Once the plant produces the full count of leaflets for each new leaf, the seedling stage is over.
3 – Growth stage or vegetation stage (2 to 8 weeks)
Now the plant starts its main growing phase. Provided it receives enough light, it can grow up to two inches (5 cm) in a single day. It is obvious that the plant needs to be repotted if it is still growing in a small pot.
Leafy plants like a healthy soil that is rich in nutrients. The production of chlorophyll and proteins depends on a supply of nitrogen. It is worth investing in the right kinds of fertiliser or even producing them yourself.
As it grows, the plant also needs more water. Young plants are best watered close to their stem, but later on water should be distributed more widely so that the tips of the roots can absorb water more efficiently.
Have you ever heard of topping, super-cropping or lollipopping? Using these techniques you can train cannabis or manipulate the shape of the plant. Growers use them to develop stronger plants with more buds. Opinions vary, however, on whether these techniques actually deliver results. They are only necessary for special cultivation methods such as the Screen of Green (SCROG).
How long the growth phase lasts is not a simple question to answer. Auto-flowering cannabis varieties move automatically on to the flowering stage within 2 or 3 weeks. Regular or feminised varieties only start flowering once the days become shorter (outdoor cultivation) or the grower reduces the lighting period to 12 hours (indoor cultivation).
4 – Flowering stage (4 to 12 weeks)
For most people, the flowering stage is the most exciting stage in the lifecycle of a cannabis plant. Once the days become shorter and the plant receives less light, it starts to take care of reproduction.
Only now can the sex be determined with any certainty.
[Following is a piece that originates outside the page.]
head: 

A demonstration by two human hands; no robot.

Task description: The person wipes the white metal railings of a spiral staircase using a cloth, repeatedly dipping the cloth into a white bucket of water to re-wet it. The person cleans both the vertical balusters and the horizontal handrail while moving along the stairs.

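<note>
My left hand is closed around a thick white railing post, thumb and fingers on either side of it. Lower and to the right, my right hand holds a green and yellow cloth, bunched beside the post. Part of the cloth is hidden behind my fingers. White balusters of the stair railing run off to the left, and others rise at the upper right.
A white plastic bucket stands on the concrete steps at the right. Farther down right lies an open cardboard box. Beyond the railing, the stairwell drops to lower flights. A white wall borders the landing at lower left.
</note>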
While male plants produce pollen, the female plants pour their energy into producing flowers or buds. Most growers want to prevent their female plants from getting pollinated, because then they start to produce seeds. That is why male plants should be removed from the growing area.
Some growers use special fertilisers during this stage to stimulate bud formation. During the flowering season, cannabis plants need plenty of water. They may need to be staked to help support the weight of the buds. In order to avoid disrupting hormone development, the plants should not be pruned after the second week of the flowering stage.
The length of the flowering stage again depends on the varieties being grown. Auto-flowering cannabis can be ready to harvest within as little as one month, while Indicas need about 6 to 8 weeks. For some Sativa varieties it can take longer than 3 months for the right harvest moment to arrive.